• EXERCISE INSTRUCTIONS: Given the records below, the lines starting at the line with "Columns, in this" and ending at the line with "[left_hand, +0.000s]" should be output exactly, both end lines kept and pictures left out.

• TASK DATA:
= = = = = = =

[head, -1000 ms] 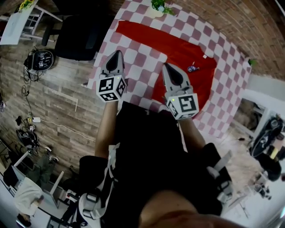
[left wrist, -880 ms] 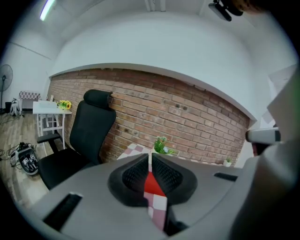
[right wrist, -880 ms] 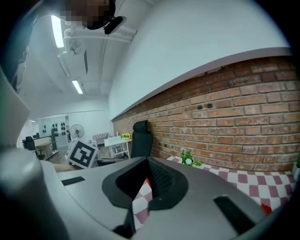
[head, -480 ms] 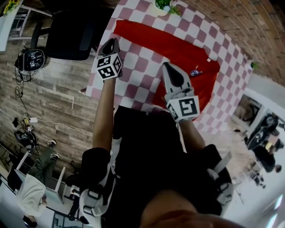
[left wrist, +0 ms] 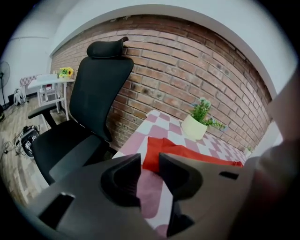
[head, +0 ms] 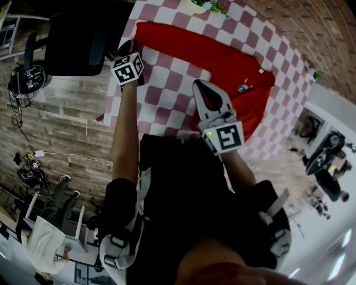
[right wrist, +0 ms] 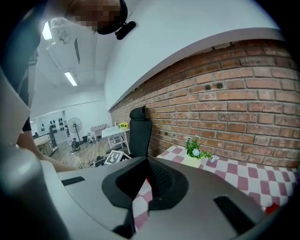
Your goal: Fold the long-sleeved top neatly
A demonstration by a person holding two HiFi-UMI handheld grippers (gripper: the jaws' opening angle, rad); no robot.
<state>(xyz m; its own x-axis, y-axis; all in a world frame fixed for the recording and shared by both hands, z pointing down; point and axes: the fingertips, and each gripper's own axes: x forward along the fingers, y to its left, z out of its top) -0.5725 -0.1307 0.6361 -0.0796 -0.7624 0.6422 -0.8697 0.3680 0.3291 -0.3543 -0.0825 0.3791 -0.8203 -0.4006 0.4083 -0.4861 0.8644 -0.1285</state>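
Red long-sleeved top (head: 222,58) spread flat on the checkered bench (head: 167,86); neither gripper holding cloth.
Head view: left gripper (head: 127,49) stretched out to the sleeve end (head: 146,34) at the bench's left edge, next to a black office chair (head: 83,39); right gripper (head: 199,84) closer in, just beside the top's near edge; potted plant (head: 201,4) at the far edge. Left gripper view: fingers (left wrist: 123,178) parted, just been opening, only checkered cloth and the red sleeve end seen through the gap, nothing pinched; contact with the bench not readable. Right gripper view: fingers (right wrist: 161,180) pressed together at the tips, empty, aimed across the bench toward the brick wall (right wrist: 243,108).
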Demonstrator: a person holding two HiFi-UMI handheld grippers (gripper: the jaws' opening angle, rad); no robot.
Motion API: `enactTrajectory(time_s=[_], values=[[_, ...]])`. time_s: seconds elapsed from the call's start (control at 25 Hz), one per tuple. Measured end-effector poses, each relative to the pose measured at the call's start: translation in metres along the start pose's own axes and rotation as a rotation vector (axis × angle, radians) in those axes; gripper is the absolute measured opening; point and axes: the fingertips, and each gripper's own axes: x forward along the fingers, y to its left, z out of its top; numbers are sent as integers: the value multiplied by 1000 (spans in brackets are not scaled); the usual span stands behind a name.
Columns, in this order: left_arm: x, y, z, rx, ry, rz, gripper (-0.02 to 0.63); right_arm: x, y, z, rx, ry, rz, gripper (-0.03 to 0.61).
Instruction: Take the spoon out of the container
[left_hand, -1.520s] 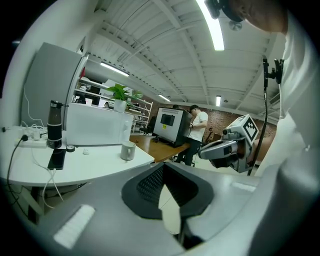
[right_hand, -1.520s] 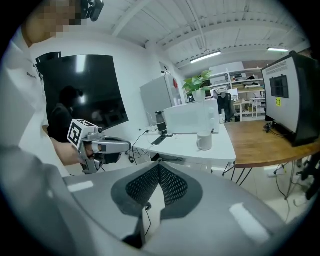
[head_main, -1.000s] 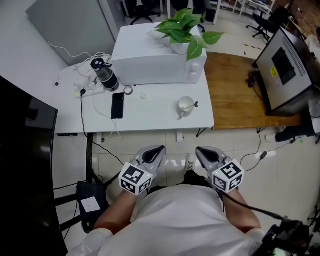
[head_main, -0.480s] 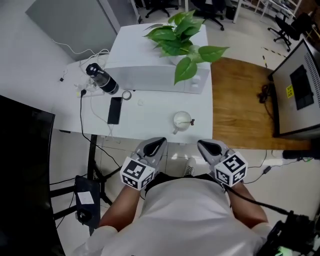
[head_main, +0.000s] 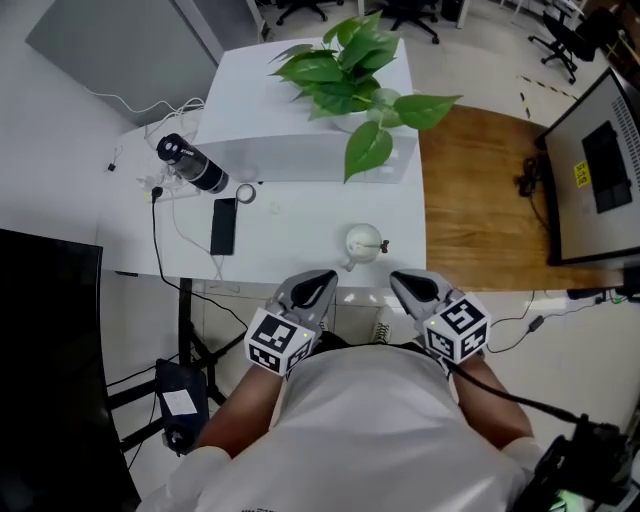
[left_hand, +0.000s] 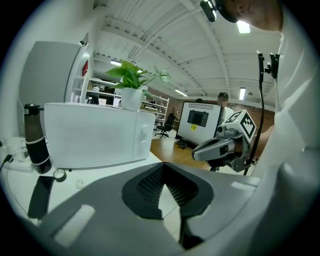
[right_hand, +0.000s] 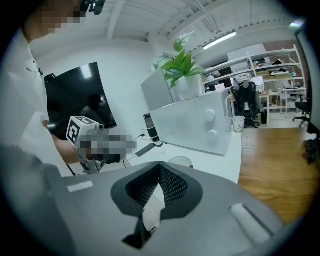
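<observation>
A white cup (head_main: 362, 241) stands near the front edge of the white table (head_main: 300, 230), with a spoon (head_main: 381, 243) in it whose handle sticks out to the right. Both grippers hover just short of that edge, empty. My left gripper (head_main: 321, 281) is left of the cup and my right gripper (head_main: 399, 281) is right of it, each with its jaws together. In the right gripper view the cup's rim (right_hand: 180, 161) peeks over the shut jaw tips (right_hand: 159, 165). The left gripper view shows its jaws (left_hand: 162, 165) closed, and the right gripper (left_hand: 220, 148) beside them.
A white microwave (head_main: 300, 130) with a potted plant (head_main: 345, 70) on top fills the table's back. A dark bottle (head_main: 192, 165), cables, a tape ring (head_main: 246, 194) and a black phone (head_main: 223, 226) lie at the left. A wooden desk (head_main: 480, 200) adjoins on the right.
The person has stepped closer to the table. Both grippers now sit right at its front edge with the cup just ahead of them. Their jaws have stayed together.
</observation>
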Motion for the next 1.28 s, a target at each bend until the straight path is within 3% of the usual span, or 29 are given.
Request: enactTrajectory(time_s=[0.28, 0.6, 0.88, 1.28], values=[[2, 15, -2, 14, 32, -96, 3, 17, -8, 10, 1, -4, -118, 8], [2, 29, -6, 26, 47, -157, 3, 29, -13, 2, -17, 39, -196, 12], [4, 40, -7, 16, 53, -170, 3, 39, -30, 5, -11, 51, -245, 64], [9, 52, -13, -22, 74, -154, 4, 58, -64, -16, 121, 94, -270, 130]])
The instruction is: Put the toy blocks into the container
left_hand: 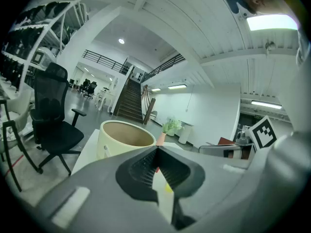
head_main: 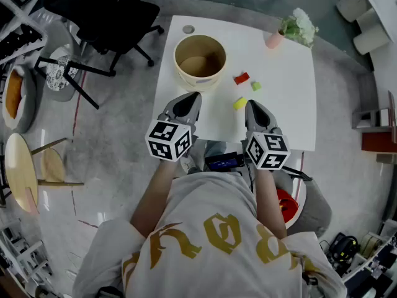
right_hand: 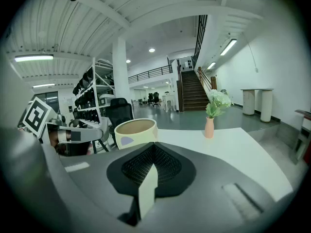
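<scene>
Entry: left tool (head_main: pixel 191 97), right tool (head_main: pixel 250 104), jaws together, empty, at near edge of worktop (head_main: pixel 285 113). Loose beside container (head_main: pixel 200 72): red block (head_main: pixel 241 77), green block (head_main: pixel 255 86), yellow block (head_main: pixel 240 103). Risk: arriving unopened, I knock these seemingly light blocks away.

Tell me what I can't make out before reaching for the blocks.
Right gripper view: the right gripper hides all three blocks.
Left gripper view: the left gripper leaves only slivers of the red block and yellow block; green block hidden.
Head view: container floor partly behind its near wall.
</scene>
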`<state>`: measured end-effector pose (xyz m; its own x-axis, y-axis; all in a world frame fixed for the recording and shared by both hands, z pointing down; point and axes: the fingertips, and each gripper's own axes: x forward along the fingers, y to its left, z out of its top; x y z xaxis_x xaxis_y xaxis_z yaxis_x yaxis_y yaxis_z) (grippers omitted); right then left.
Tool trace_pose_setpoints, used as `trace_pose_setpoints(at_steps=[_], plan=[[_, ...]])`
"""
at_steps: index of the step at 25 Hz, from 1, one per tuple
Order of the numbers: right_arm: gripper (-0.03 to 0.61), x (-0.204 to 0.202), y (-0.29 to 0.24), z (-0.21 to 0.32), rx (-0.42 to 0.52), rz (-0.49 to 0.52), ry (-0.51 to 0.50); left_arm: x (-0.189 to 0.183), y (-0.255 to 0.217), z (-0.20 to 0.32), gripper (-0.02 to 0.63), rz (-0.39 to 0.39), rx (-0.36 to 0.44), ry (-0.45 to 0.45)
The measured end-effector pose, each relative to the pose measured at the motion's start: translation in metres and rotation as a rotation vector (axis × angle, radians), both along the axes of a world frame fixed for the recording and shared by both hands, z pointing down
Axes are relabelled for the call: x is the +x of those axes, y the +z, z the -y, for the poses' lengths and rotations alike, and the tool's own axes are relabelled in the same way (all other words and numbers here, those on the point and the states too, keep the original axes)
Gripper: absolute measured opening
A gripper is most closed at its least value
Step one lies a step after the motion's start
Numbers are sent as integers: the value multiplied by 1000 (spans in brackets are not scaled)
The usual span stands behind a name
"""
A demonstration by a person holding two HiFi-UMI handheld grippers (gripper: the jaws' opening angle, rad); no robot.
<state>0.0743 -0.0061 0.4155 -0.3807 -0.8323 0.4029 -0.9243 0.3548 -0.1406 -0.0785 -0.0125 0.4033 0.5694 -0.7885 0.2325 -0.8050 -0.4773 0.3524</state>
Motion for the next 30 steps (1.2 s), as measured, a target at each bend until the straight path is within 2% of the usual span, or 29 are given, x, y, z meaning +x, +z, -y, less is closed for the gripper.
trace_pose_setpoints(at_steps=[8,13,14,16,21,26,30], plan=[[14,7,4,18,-3,-2,-2,17,5,9,1,48,4,21],[15,15,6,17,8,24,-8,30,8,11,1,8,-17,38],[26,17,7,16,8,22,-8,33,9,11,1,-8,-20,42],[103,22,10,15,5,11,-2,42,12,11,3,-22,-29,56],[126,38,21,18,-6,-16,25,69,33,9,1,79,-66,132],[127,59,34,24,-31,-42,54,95,49,15,1,134,-87,181],[133,71,49,33,-59,-60,62,114,63,24,1,148,-109,219]])
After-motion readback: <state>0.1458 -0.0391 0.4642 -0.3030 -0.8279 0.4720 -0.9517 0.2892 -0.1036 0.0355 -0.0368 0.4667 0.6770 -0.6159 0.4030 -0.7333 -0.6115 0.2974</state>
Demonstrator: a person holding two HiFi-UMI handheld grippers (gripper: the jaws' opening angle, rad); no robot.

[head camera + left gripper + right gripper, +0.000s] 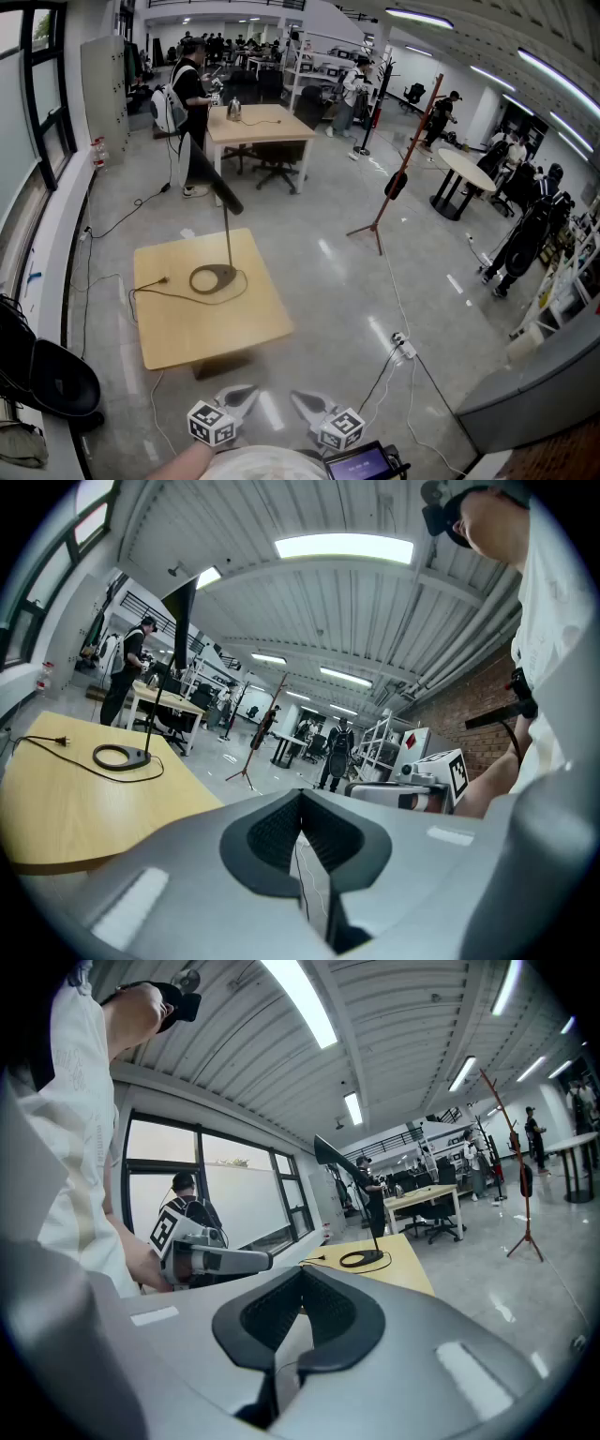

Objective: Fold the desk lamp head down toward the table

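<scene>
open office floor surrounds a small wooden table [187, 328]; the desk lamp [228, 273] stands on it with its head [211, 176] raised high. left gripper [246, 395] and right gripper [302, 399] are both closed on nothing and held by the person's body, well short of the table, probably because the approach has not begun.

screen [359, 465] cut off by bottom edge, distant people [217, 41] too small
</scene>
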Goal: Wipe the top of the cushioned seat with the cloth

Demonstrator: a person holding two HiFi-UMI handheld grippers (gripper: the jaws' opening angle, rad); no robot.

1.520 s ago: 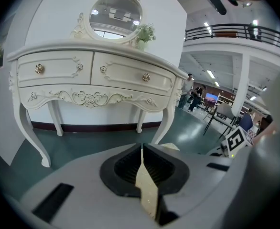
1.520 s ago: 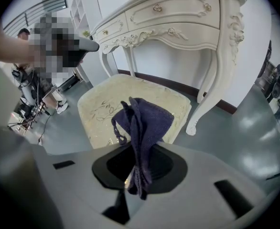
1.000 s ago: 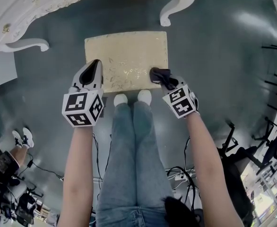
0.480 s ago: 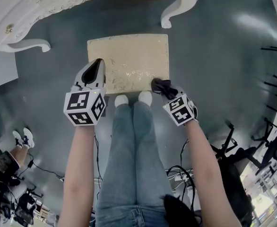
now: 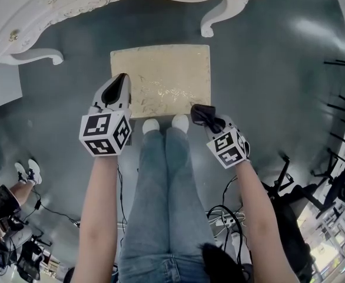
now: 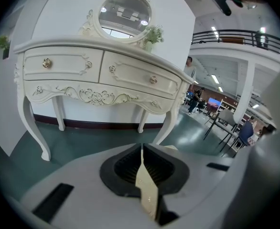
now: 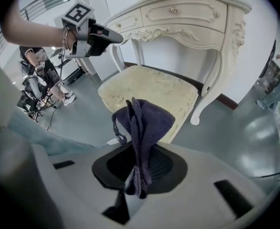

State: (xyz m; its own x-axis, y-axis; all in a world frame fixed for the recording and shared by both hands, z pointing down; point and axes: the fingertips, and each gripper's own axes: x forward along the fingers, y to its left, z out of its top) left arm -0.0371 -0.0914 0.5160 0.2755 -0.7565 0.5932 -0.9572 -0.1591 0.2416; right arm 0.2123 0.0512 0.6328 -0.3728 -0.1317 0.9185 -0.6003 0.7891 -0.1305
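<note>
Cream patterned upholstery covers the cushioned seat (image 5: pixel 161 78), which stands on a glossy grey-green floor (image 5: pixel 266 69) before a carved white dressing table (image 5: pixel 72 5) with a round mirror (image 6: pixel 125 13). The only print is black-and-white square markers on each gripper's cube (image 5: pixel 103 134). The right gripper (image 7: pixel 140 156) is clamped on the dark purple cloth (image 7: pixel 144 123) at the seat's near right corner. The left gripper (image 5: pixel 120 81) hangs over the near left edge, jaws together.

Ornate white dressing table (image 6: pixel 63 66) with round mirror (image 6: pixel 124 13), teal floor (image 5: pixel 266 69), perhaps desks (image 6: pixel 221 123) beyond.
</note>
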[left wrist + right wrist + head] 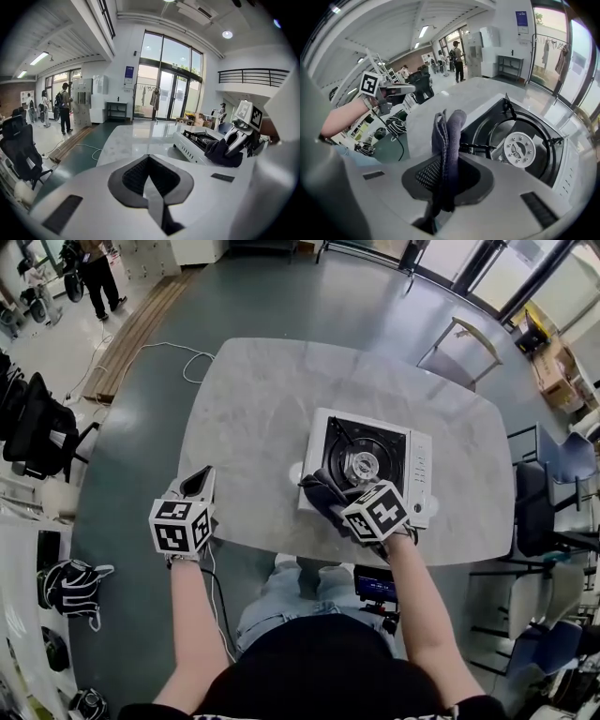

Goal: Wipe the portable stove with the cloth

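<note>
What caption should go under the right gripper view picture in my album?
Right tongs pinching a dark cloth at the portable stove.

We can't read any text here tbh, the blue wall sign (129, 74) and the print on the stove (367, 465) are too small
</note>
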A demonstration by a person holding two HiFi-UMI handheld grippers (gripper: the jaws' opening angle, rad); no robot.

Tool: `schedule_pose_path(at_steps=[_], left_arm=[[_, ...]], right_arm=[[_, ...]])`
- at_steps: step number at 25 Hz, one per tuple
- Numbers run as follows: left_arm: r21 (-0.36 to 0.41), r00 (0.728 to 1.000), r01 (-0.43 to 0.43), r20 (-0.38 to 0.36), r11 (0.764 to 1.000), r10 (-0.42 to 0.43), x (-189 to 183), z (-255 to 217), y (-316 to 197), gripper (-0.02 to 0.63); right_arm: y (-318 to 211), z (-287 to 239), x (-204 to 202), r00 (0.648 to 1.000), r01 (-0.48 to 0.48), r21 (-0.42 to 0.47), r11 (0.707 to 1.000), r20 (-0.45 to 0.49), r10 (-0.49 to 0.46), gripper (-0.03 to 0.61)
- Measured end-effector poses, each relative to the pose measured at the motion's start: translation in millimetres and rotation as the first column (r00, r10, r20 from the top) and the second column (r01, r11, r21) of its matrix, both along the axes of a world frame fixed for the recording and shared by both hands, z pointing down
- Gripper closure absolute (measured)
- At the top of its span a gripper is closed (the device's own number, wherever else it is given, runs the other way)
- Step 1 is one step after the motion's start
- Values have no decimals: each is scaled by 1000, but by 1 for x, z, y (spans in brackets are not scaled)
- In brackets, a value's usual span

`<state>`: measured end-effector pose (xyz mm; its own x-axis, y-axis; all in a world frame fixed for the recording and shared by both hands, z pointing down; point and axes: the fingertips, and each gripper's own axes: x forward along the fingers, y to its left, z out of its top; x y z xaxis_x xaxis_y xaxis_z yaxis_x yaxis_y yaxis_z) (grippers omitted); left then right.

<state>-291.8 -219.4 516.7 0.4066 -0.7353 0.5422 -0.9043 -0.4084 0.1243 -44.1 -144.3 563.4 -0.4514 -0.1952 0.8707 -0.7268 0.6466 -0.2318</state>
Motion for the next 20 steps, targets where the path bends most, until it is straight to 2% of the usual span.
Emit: schedule_pose_path(at_steps=[7,20], left_arm=[[2,1000,15,10,1000,-15,14,-4,0,607],[9,1000,-11,18,1000,11,76,-12,15,607]], right_arm=[[-2,5,12,993,-100,-9,995,61,100,509],[21,7,103,974,-219,-54,974,47,222,511]])
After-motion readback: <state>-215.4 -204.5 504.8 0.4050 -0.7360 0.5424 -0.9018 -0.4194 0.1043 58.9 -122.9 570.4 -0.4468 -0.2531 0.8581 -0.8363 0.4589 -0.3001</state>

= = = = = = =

• RESULT OF THIS TASK:
Columns, in this order: left_arm: x, y, z, rx, ry, rz, gripper (-0.02 to 0.63); right_arm: x, y, z, rx, ry, rz, gripper (-0.03 to 0.61).
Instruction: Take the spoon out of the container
[left_hand, -1.520s] 
[right_hand, -1.520s] 
[head_main, -1.000s] 
[head_main, -0.480s] 
[head_main, +0.000s] 
[left_hand, +0.000s] 

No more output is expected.